Per un po’ Parise segue a distanza la crescita di Omaira. E ogni volta che sono insieme le «insegna la vita», in un legame che non è solo quello di guida intellettuale. Infatti ne parla come di una «figlia adoptive». Le legge gli elzeviri che detta al «Corriere». E condivide con lei le sue passioni: le passeggiate sulle rive del fiume, il vino e il cibo semplice, certi libri, la compagnia di chi va a trovarlo, l’odore dei pontili d’estate, tra il salso e lo iodio, a Venezia.
Il rapporto cambia dopo che l’ha vista andare sposa con un giovane di Ponte di Piave, il quale la lascia però vedova nel giro di appena sei mesi.
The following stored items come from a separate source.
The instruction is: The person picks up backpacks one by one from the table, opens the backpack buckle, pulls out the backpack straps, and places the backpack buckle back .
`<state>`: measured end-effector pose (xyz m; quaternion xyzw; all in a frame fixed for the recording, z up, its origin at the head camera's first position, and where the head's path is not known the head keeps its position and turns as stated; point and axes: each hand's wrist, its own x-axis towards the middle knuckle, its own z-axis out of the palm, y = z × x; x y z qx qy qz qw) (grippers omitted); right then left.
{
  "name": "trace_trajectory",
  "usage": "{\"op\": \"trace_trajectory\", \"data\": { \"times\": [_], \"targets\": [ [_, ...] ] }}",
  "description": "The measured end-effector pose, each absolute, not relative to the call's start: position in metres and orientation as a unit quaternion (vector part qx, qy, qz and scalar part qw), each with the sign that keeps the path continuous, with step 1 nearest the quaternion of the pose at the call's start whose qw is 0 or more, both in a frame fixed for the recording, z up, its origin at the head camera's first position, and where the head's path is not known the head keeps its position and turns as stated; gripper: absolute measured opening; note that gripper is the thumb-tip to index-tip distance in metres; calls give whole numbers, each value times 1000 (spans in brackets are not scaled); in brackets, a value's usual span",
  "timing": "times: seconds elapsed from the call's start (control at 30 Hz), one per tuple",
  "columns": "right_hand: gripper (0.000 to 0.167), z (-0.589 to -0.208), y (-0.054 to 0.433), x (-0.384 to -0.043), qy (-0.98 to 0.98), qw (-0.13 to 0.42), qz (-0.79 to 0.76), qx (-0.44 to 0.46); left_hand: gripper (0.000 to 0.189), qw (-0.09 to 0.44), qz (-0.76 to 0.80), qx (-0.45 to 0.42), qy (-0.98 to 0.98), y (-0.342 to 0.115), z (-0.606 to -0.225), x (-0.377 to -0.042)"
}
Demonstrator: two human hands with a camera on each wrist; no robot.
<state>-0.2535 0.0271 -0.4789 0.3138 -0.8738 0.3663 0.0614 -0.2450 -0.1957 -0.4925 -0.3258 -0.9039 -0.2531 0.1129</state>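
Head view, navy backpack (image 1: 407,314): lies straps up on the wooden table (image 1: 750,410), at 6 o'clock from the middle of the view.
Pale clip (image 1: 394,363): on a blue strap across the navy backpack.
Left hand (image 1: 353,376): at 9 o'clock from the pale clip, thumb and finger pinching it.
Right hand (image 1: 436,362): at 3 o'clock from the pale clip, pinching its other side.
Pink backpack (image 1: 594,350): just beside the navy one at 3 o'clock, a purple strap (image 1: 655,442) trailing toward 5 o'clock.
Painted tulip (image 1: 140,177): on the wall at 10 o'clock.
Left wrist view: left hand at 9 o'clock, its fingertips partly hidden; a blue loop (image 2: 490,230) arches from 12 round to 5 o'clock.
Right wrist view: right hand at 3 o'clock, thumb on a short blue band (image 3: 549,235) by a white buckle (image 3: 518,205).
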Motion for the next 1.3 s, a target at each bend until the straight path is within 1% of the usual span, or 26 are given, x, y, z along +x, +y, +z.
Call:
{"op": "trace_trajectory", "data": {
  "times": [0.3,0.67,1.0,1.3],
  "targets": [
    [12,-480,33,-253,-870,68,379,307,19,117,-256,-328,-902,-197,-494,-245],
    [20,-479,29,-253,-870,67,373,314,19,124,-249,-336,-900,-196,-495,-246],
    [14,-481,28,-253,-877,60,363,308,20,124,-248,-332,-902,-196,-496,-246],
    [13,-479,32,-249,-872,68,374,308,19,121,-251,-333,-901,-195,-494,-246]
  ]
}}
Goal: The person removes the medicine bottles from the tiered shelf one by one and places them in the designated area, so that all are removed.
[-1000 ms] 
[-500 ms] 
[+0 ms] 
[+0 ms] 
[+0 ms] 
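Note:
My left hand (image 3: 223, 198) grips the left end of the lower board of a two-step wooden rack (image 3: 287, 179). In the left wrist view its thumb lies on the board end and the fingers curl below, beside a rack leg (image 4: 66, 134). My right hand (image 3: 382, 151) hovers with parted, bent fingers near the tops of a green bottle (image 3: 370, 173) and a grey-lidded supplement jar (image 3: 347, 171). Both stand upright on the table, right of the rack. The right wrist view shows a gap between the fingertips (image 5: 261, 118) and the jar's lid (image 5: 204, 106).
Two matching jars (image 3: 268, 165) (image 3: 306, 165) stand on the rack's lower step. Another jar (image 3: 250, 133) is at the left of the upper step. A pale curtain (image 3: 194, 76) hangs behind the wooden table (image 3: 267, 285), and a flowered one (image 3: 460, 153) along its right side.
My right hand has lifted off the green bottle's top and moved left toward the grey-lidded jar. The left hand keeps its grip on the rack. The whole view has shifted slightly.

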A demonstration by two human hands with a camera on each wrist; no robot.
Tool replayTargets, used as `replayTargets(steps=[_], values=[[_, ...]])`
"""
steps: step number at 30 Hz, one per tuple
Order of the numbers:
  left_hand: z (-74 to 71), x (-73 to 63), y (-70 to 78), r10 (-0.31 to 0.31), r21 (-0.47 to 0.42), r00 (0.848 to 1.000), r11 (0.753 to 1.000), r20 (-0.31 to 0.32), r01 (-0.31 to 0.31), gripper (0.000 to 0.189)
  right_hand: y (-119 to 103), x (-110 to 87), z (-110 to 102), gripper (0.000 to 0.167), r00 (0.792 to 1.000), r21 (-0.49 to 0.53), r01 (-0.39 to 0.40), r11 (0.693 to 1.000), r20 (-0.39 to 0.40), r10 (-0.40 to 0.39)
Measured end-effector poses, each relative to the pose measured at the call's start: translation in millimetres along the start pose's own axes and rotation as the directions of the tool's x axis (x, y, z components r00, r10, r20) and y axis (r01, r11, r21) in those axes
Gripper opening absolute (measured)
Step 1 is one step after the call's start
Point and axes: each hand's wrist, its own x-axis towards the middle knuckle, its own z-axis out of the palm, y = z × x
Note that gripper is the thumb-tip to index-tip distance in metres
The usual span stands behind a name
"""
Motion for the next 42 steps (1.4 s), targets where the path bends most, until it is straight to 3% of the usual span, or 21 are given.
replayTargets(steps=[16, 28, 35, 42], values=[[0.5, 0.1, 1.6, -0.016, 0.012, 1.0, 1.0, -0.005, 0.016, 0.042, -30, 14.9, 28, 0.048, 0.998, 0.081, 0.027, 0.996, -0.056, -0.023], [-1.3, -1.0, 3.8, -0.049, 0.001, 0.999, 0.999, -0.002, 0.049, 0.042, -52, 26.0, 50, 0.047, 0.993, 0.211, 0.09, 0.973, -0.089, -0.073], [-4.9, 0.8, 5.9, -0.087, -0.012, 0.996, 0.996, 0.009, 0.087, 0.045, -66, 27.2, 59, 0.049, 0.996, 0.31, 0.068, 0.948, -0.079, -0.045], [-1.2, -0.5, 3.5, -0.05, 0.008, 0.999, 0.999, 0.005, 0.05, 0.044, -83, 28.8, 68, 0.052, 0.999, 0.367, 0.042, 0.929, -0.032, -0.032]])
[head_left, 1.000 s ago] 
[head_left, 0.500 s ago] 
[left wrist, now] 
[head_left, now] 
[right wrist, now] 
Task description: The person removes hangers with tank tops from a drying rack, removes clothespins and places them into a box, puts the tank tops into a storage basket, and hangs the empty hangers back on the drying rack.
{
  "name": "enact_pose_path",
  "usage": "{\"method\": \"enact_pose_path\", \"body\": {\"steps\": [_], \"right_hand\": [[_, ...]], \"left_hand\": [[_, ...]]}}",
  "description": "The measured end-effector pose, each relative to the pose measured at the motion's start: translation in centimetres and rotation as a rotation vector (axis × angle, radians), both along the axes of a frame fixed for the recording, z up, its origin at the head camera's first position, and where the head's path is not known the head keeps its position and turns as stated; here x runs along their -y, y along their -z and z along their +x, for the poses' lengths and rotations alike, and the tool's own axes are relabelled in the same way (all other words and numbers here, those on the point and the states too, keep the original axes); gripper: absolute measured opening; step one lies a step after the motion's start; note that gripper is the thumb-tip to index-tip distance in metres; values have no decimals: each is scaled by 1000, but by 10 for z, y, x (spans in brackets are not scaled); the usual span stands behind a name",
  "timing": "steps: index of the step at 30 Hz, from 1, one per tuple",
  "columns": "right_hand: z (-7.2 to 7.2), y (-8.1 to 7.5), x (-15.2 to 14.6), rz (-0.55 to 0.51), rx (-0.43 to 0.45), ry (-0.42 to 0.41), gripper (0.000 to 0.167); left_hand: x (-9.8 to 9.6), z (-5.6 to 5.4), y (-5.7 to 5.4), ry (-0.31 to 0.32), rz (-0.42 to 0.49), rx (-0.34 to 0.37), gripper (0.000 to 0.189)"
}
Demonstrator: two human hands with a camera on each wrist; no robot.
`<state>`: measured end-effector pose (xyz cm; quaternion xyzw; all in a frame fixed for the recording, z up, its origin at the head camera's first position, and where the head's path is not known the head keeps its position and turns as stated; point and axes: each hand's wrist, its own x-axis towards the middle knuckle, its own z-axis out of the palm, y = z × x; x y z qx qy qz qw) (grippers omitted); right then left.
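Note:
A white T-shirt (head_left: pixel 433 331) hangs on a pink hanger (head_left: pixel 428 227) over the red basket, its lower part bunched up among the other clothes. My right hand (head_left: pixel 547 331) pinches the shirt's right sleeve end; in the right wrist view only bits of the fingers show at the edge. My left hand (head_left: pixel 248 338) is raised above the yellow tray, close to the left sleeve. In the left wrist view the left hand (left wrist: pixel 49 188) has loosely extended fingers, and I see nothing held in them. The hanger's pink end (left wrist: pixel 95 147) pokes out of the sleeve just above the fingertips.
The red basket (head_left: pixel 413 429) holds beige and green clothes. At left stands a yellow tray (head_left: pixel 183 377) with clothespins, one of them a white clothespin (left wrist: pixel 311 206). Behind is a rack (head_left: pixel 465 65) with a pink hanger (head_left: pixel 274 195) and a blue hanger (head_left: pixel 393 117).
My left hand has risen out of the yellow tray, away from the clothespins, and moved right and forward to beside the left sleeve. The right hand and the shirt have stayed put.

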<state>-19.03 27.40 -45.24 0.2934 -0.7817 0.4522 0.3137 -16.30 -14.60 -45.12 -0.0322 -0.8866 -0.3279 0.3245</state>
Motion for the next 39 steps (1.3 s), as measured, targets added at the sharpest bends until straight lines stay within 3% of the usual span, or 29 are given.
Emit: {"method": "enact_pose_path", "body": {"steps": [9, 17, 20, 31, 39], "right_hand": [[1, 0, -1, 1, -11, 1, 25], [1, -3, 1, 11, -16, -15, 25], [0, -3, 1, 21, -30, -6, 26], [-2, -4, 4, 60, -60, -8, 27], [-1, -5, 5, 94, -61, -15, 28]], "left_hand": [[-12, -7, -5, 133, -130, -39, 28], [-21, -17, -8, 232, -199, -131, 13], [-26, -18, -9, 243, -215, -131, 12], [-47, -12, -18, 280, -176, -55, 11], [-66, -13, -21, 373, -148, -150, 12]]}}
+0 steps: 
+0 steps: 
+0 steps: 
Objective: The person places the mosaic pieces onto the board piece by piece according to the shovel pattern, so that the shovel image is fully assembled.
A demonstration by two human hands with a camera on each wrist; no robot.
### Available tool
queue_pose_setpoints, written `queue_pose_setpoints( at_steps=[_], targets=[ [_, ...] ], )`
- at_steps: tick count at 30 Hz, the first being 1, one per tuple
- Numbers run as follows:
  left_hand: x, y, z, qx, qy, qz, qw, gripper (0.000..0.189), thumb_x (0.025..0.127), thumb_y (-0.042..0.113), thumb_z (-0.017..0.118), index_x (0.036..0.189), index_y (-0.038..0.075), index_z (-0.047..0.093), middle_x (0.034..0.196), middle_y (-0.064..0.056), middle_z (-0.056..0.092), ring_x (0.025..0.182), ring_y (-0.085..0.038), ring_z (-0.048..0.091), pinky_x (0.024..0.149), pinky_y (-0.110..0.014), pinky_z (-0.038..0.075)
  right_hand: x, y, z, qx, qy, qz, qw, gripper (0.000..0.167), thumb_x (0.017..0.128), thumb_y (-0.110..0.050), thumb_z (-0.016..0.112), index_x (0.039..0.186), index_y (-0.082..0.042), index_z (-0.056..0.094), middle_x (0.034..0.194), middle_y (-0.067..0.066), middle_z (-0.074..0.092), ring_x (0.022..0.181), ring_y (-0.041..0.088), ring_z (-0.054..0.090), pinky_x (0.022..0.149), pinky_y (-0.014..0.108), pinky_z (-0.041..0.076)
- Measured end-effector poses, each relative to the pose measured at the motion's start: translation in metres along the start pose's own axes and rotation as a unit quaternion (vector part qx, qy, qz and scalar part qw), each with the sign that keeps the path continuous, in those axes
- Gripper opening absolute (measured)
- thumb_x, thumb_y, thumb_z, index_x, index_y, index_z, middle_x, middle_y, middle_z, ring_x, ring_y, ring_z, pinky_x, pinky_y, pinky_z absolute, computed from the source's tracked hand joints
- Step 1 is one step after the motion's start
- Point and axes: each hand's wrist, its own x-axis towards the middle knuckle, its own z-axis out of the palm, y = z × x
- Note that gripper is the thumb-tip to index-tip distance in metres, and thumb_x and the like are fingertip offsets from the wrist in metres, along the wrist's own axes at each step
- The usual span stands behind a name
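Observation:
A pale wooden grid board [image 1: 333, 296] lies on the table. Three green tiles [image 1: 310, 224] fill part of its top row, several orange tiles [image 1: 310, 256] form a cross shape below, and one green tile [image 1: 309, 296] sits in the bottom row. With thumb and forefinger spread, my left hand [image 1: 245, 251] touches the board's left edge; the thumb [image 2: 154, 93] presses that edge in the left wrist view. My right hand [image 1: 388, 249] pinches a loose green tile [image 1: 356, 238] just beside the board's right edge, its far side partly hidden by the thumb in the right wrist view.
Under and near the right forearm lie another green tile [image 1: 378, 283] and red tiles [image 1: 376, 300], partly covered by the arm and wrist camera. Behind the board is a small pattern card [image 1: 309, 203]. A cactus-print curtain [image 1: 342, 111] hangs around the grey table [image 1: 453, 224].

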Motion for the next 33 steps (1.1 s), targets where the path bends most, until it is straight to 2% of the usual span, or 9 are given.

Un anno dopo, il 22 aprile 1976, Goffredo annota nel diario: «O. mi piace molto, ha un bel temperamento. Selvatico e incolto ma bello». Insomma: è un autore conteso dagli editori, amico di Moravia, Gadda, Calvino, Fellini e Truman Capote, e che a New York ha ballato con Marilyn Monroe, eppure i suoi pensieri sono invasi da questa ragazza di campagna.
La svolta è vicina. E a ricostruirla oggi è Tommaso Tommaseo Ponzetta, con un racconto (Omaira, un amore di Goffredo Parise, postfazione di Ilaria Crotti, Piazza editore) concepito per «rendere giustizia» a questa donna che le biografie di Parise liquidano in poche righe. Tommaseo, chirurgo-umanista discendente dalla casata dalmata che ha avuto nel patriota e letterato Niccolò una figura eminente, ha titolo per occuparsi dell’universo parisiano. Non a caso è stato intimo dello scrittore, tanto che la voce Famiglia dei Sillabari è esplicitamente dedicata a suo padre, a lui e ai suoi fratelli. Di Omaira ha conquistato la fiducia, raccogliendone le confidenze e usandole con sfumature delicate.
Erano divenuti insostituibili l’uno all’altra, anche se Giosetta non era nel frattempo sparita. Diciamo che le due storie continuavano parallele (tanto è vero che Parise farà un viaggio a Parigi accompagnato da entrambe). Come lascia intendere il racconto di Tommaseo, Omaira è l’antidoto alle malinconie di Goffredo nelle nebbiose serate nella casetta rossa sul Piave. E Goffredo, che continua a «maltrattare» le sue malattie, colui che emanciperà Omaira da ogni insicurezza, spiegandole che «la vera cultura non è aver letto molti libri o avere una laurea, è conoscere gli uomini e le cose che ci offre la vita». Le indirizzerà più di 200 lettere, di cui appena una dozzina sono note. E dal letto dell’ospedale dove lo scrittore morirà ad appena 57 anni, detterà a lei e a Giosetta, che lo assistono assieme, le trenta poesie che sono il suo ultimo lascito.
Omaira non ha mai rivelato nulla di quegli anni. Ha solo detto, ma eloquentemente: «Di Goffredo non ero la figlioccia né l’amica e nemmeno la badante. La nostra era una vera storia d’amore».